Both propose political reform and both have good ideas but they avoid the central issue: the subservience of the Dáil to the government of the day, because of the whips system. Neither is prepared to give the people, to whom there is such rhetorical deference, any direct say in the crucial decisions affecting this society. Nothing will be done about the low representation of women in politics or about the low representation of working-class people in politics.

Both Fine Gael and Labour, however, are chock-a-block with men (mainly) and women (a few) of integrity and ability. Both parties are chock-a-block with men and women who believe it is not possible to effect any radical restructuring of society to make it more equal. In the case of Fine Gael there are several who think this is a daft idea and bad for society because it would lessen incentives.

On the Labour side most believe in what they call incrementalism (the incremental advancement of equality), even though they have every reason to know that incrementalism has not worked before and won’t work now.

During the period from 1994 to 1997 when Ruairí Quinn was minister for finance, Seán Healy, then of Cori, calculated that in every one of the budgets for which Quinn was responsible, it was the rich who benefited most. And, in a telling indictment of Labour’s five-year tenure in office in the 1990s (first with Fianna Fáil from 1992 to 1994 then with Fine Gael and Democratic Left from 1994 to 1997), the Institute of Public Health calculated that 5,400 people died prematurely every year because of the scale of inequality here.

On June 30th, 1994, Proinsias De Rossa, then leader of Democratic Left which included Eamon Gilmore and Pat Rabbitte, had this to say of the Labour Party then in coalition with another right-wing party, Fianna Fáil: “Who can point to a single issue in the economic area where this Government has adopted a position or taken a decision that might not have also been taken by the previous Fianna Fáil- Progressive Democrats administration or the minority Fianna Fáil Government which went before that?

“Has the Labour presence led to any new radical approach to the unemployment problem or new measures to secure an equal distribution of wealth? There is no evidence of that . . .

“Far from being in partnership with Fianna Fáil, the Labour Party has now been almost totally assimilated into the political culture which the tánaiste (Dick Spring) spoke of in such withering terms in the dying days of the last Dáil.”
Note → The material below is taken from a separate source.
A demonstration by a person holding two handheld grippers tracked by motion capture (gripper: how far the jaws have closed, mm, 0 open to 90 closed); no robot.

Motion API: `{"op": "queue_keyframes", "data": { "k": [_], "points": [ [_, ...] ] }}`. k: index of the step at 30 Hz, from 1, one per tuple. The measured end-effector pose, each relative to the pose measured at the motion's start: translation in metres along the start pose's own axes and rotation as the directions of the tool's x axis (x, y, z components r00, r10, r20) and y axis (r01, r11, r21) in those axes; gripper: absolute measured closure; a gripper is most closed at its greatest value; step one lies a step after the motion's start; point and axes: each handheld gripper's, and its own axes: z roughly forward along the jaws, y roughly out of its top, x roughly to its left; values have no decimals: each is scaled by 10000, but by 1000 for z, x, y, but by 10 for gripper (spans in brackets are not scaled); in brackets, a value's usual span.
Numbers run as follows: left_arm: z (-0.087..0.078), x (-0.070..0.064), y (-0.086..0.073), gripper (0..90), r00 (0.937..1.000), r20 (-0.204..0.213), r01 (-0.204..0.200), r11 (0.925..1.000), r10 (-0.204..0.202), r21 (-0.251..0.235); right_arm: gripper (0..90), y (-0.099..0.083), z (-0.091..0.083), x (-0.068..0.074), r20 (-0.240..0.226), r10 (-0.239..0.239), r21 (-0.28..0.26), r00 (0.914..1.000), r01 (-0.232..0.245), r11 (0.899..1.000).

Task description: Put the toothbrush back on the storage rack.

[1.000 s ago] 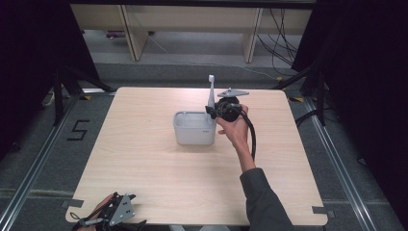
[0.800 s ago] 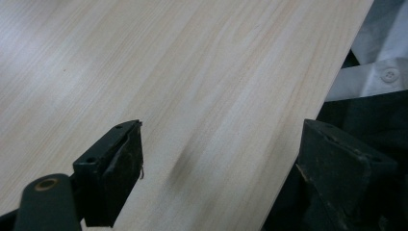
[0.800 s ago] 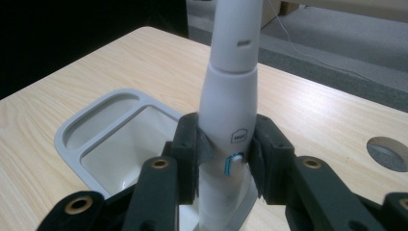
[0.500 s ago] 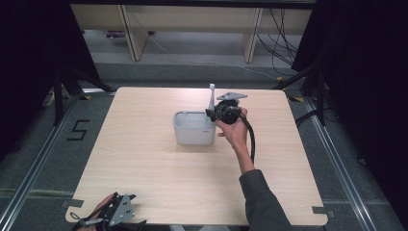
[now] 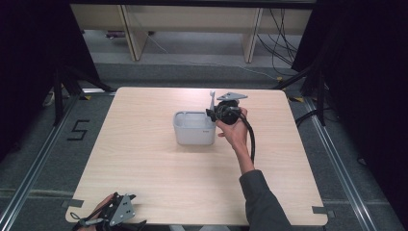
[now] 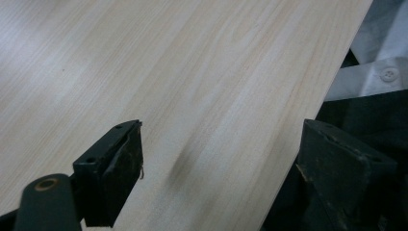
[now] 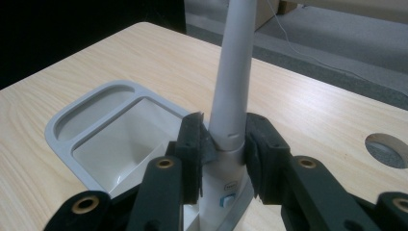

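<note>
The right gripper (image 7: 223,144) clamps an upright white electric toothbrush (image 7: 231,96) beside the grey bin (image 7: 96,120); the left gripper (image 6: 219,163) gapes wide, empty.

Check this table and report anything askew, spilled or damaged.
Nothing spilled or damaged. The right tool is shut on an upright white toothbrush handle beside the grey two-compartment holder. The left tool is open at the near table edge.
</note>
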Motion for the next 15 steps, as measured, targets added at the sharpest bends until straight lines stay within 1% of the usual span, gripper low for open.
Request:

Without even an acknowledgment that Labour lost its way, even partially, in previous coalitions, Labour is now again about to enter another coalition and, it is certain, the outcome will be the same. No alteration to the structure of society, aside from a widening of inequality. Yes a few reforms that, essentially, won’t change much.

Hardly anything different from what could happen were Fine Gael to be in office on its own, with the support of a few capitalist cheerleaders.

There seems no reserve about two parties agreeing a programme for government now, for which nobody voted. It was abundantly obvious for years that the next government would be a Fine Gael-Labour coalition and yet both parties refused to put a joint programme to the electorate to seek a mandate for it, as they sought in 2007.

There will be claims of a strong mandate to engage in all kinds of depredations but many voted for Fine Gael, not to give a mandate to every item of policy or, in some cases, any item of policy, but simply because Fine Gael was not Fianna Fáil. Actually, the Fine Gael success in the election was modest. It won only about a third of the percentage vote Fianna Fáil lost, ending up with just 36.1 per cent, hardly a mandate for anything at all.

The Labour Party did slightly better in getting Fianna Fáil’s lost vote share but still did not manage to surpass its best result, which was in 1992, when it won 19.5 per cent of the vote (just 19.4 per cent in 2011). Fine Gael got lucky in its number of seats getting an unprecedented seat bonus (ie, the percentage seats versus the percentage vote).

The next election will be the most interesting ever!